**SUPPLIED RECORDS**
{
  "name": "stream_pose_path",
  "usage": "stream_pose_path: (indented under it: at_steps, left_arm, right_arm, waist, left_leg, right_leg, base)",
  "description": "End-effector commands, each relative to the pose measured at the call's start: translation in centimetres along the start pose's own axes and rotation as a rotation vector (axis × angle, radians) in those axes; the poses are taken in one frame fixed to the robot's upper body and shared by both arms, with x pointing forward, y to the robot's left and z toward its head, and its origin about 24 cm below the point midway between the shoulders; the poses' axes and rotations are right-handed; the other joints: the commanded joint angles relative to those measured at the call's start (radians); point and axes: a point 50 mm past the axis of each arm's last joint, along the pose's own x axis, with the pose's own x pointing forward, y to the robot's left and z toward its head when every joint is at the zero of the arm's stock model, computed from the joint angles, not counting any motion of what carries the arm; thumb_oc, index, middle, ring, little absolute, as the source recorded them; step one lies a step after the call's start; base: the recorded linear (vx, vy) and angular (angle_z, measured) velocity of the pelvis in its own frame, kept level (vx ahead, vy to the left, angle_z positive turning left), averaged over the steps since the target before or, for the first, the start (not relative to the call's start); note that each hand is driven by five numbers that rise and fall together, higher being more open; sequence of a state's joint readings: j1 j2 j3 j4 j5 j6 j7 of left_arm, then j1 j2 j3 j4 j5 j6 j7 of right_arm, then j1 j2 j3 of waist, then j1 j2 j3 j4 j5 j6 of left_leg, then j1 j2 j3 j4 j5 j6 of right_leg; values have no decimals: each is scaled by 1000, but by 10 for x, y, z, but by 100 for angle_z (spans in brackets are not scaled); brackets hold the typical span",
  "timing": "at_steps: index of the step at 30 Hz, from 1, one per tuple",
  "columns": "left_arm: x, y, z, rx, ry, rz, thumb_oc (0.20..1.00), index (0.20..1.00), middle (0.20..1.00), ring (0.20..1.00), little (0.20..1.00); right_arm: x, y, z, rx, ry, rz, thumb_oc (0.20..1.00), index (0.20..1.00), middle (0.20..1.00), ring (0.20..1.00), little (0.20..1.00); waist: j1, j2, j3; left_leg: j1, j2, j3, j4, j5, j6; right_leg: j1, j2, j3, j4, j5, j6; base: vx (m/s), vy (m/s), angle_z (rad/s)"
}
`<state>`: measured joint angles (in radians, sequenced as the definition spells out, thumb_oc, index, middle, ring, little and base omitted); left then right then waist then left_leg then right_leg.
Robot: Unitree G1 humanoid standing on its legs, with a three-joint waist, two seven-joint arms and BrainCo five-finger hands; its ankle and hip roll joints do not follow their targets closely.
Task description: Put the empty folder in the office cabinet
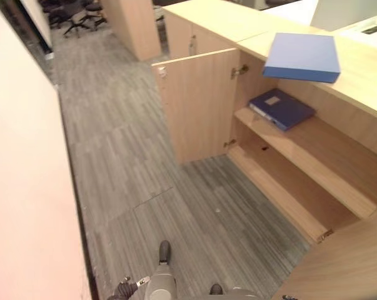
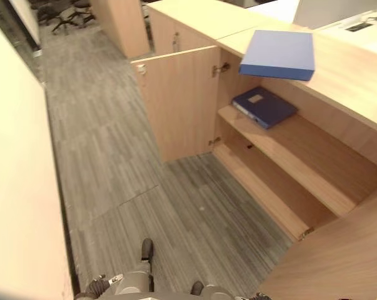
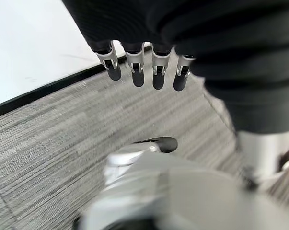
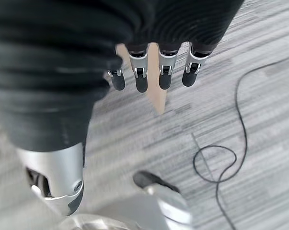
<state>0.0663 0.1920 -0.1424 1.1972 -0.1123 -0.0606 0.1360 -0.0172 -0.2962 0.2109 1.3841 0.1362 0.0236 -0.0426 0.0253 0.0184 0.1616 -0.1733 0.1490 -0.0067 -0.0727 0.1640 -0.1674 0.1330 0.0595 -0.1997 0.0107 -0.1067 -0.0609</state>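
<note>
Both hands, left hand (image 3: 149, 28) and right hand (image 4: 154, 28), hang with relaxed open fingers (image 3: 136, 72) over the floor (image 3: 63, 134), well apart from the blue folder (image 1: 302, 57) on the cabinet (image 1: 363, 75) top.

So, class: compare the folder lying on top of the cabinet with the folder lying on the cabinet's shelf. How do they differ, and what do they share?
The folder on top is lighter blue; the shelf folder is dark navy.
The folder on top rests on the cabinet's top surface, one edge jutting past the front; the shelf folder sits inside, on the upper shelf.
The shelf folder carries a pale label; the folder on top shows none.
Both lie flat, and no robot hand touches either.
</note>
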Motion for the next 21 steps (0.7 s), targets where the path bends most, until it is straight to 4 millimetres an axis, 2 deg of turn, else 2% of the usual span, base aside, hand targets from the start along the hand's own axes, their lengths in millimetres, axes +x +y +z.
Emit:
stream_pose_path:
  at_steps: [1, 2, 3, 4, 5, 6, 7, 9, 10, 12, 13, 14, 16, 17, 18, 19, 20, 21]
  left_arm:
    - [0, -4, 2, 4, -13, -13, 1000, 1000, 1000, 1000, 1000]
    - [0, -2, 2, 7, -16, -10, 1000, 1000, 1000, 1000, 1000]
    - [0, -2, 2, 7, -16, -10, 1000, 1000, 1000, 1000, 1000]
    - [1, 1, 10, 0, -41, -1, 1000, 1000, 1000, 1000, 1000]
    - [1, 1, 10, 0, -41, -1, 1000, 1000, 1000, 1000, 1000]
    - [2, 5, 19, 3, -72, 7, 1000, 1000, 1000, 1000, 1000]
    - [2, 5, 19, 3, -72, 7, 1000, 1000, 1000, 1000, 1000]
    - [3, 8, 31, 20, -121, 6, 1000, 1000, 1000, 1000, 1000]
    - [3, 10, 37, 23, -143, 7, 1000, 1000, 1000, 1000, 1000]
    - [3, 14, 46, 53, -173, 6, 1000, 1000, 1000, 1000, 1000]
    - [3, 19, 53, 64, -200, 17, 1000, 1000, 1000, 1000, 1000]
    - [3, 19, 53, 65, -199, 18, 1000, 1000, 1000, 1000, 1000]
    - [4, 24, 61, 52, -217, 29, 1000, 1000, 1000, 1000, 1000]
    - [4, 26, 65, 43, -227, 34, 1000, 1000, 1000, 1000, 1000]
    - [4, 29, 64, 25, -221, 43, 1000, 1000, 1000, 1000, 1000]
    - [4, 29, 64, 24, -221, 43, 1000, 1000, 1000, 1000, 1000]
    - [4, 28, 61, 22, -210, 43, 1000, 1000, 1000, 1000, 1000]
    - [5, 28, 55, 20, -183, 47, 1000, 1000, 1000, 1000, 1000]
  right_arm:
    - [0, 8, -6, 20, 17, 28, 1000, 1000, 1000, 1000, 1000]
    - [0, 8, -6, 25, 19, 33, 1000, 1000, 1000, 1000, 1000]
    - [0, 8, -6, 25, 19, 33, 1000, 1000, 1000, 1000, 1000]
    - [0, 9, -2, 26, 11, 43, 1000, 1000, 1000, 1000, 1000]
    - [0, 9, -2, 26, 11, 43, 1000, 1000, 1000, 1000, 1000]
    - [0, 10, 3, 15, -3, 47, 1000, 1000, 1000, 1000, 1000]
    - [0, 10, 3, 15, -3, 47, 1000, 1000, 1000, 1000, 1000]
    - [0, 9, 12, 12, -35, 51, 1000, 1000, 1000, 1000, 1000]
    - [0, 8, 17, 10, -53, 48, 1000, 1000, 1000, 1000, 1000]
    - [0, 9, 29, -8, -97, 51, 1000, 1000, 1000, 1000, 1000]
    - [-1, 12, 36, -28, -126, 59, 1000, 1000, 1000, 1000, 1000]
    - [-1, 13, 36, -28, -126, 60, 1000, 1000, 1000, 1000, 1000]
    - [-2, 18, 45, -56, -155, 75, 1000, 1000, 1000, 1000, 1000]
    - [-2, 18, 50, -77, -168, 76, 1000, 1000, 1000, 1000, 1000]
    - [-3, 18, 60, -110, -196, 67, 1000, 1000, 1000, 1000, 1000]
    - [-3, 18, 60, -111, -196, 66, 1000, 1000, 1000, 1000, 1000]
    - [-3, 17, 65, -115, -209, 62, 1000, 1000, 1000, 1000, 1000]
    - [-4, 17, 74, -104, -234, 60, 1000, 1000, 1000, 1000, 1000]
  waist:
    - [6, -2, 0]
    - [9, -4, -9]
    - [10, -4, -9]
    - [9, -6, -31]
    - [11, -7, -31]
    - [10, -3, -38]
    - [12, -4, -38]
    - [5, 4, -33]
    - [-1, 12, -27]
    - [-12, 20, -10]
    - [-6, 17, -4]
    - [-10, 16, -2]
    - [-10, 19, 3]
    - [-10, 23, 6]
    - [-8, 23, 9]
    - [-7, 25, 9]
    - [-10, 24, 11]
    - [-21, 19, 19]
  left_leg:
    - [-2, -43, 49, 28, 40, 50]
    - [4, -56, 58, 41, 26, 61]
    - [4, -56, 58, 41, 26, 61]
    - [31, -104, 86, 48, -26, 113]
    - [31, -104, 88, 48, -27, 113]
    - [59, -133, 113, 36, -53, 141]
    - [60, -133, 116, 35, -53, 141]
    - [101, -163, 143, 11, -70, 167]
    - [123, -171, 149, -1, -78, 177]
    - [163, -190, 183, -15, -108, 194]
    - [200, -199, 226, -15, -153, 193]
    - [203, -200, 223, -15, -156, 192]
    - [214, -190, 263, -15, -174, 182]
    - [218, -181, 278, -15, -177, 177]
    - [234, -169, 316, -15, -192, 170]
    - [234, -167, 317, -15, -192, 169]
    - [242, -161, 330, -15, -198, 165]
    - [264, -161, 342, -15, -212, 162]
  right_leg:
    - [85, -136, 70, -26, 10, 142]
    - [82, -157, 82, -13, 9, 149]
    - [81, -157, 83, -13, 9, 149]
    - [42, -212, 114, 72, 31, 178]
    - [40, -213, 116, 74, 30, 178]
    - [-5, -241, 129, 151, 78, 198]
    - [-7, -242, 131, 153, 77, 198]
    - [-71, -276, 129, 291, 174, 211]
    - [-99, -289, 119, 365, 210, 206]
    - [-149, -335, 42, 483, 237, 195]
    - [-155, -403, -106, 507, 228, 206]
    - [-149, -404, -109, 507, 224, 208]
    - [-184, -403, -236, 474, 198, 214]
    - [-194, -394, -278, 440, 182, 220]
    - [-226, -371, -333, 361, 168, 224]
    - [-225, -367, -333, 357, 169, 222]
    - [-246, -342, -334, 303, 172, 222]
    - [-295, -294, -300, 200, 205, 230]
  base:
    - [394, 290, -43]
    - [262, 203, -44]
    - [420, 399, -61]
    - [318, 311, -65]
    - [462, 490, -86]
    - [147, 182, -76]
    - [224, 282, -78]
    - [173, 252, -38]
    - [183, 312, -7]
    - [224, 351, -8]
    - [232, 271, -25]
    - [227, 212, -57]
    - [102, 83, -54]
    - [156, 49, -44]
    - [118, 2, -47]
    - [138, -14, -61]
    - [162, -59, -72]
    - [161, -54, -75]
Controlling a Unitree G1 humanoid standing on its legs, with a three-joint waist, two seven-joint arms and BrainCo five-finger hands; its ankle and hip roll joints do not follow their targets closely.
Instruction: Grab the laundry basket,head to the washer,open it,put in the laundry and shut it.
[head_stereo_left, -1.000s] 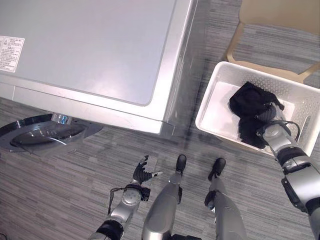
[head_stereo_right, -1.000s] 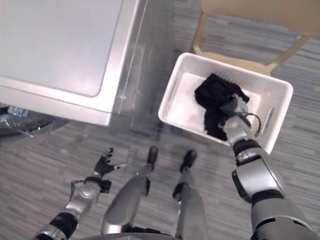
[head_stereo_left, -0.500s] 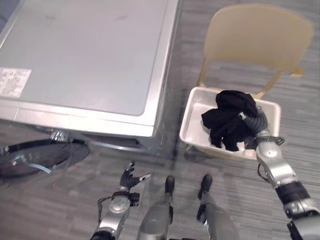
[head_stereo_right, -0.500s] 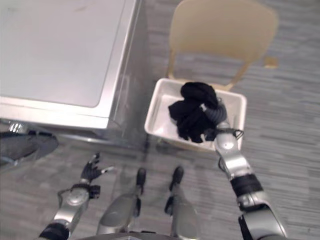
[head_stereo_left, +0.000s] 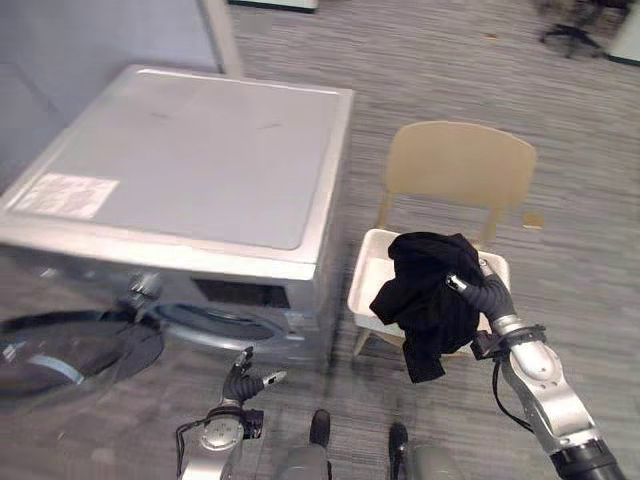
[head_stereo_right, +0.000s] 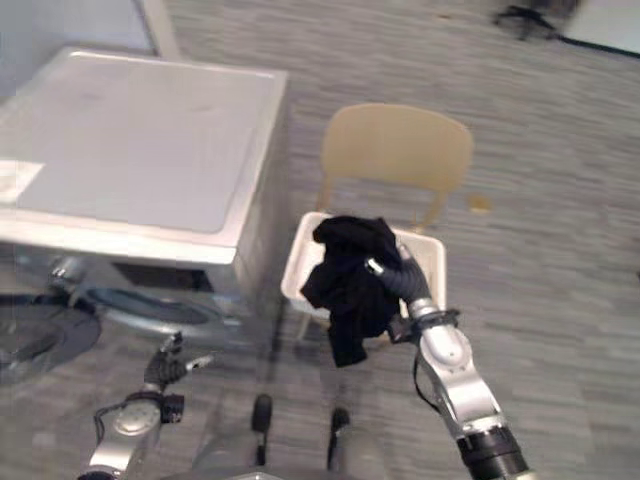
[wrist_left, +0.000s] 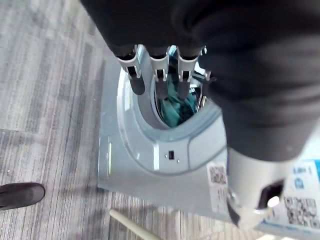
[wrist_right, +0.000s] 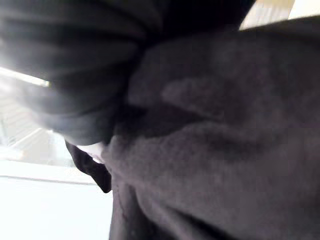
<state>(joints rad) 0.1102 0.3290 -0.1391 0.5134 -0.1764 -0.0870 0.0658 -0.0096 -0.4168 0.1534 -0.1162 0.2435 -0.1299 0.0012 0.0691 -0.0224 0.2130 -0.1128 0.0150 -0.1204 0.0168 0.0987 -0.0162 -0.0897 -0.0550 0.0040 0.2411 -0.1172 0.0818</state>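
One black garment (head_stereo_left: 430, 295) clutched in right hand (head_stereo_left: 470, 287) fingers above white basket (head_stereo_left: 366, 290); grey striped carpet (head_stereo_left: 420, 60); left hand (head_stereo_left: 240, 380) relaxed.

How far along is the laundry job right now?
Done: the basket sits by the washer, and the washer door hangs open. In hand: the right robot hand holds a black garment lifted above the basket. The left robot hand is open and idle. Left: getting the garment into the drum and shutting the door.
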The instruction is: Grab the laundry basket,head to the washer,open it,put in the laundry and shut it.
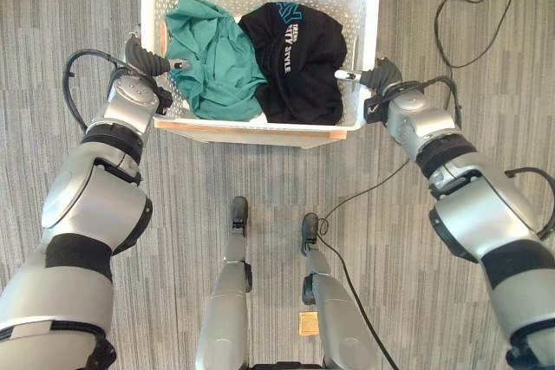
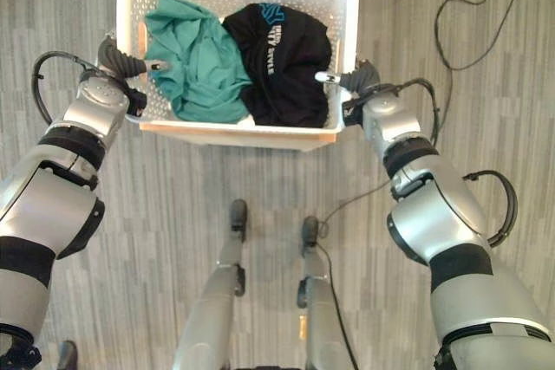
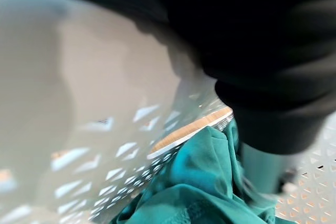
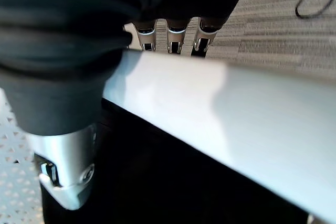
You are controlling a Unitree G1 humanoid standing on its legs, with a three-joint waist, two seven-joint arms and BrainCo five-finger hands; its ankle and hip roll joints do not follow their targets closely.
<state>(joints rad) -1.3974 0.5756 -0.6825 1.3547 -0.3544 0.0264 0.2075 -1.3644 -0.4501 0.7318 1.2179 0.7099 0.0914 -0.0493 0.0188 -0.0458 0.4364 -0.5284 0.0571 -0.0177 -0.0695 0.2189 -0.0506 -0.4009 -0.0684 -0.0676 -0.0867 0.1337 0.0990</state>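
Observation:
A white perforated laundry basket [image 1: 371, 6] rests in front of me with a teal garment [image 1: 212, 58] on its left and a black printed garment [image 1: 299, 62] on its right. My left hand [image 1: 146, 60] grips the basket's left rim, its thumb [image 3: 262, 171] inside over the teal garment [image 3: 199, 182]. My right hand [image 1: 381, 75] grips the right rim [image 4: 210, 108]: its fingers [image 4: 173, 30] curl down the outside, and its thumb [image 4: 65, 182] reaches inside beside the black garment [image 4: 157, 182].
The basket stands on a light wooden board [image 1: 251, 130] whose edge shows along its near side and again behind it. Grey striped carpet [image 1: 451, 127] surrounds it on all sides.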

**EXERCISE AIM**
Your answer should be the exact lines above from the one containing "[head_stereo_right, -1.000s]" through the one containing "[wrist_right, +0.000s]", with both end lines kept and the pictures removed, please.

**EXERCISE ANSWER**
[head_stereo_right, -1.000s] 
[head_stereo_left, -0.500s] 
[head_stereo_right, -0.500s] 
[head_stereo_left, +0.000s] 
[head_stereo_right, +0.000s] 
[wrist_left, +0.000s] 
[wrist_right, +0.000s] 

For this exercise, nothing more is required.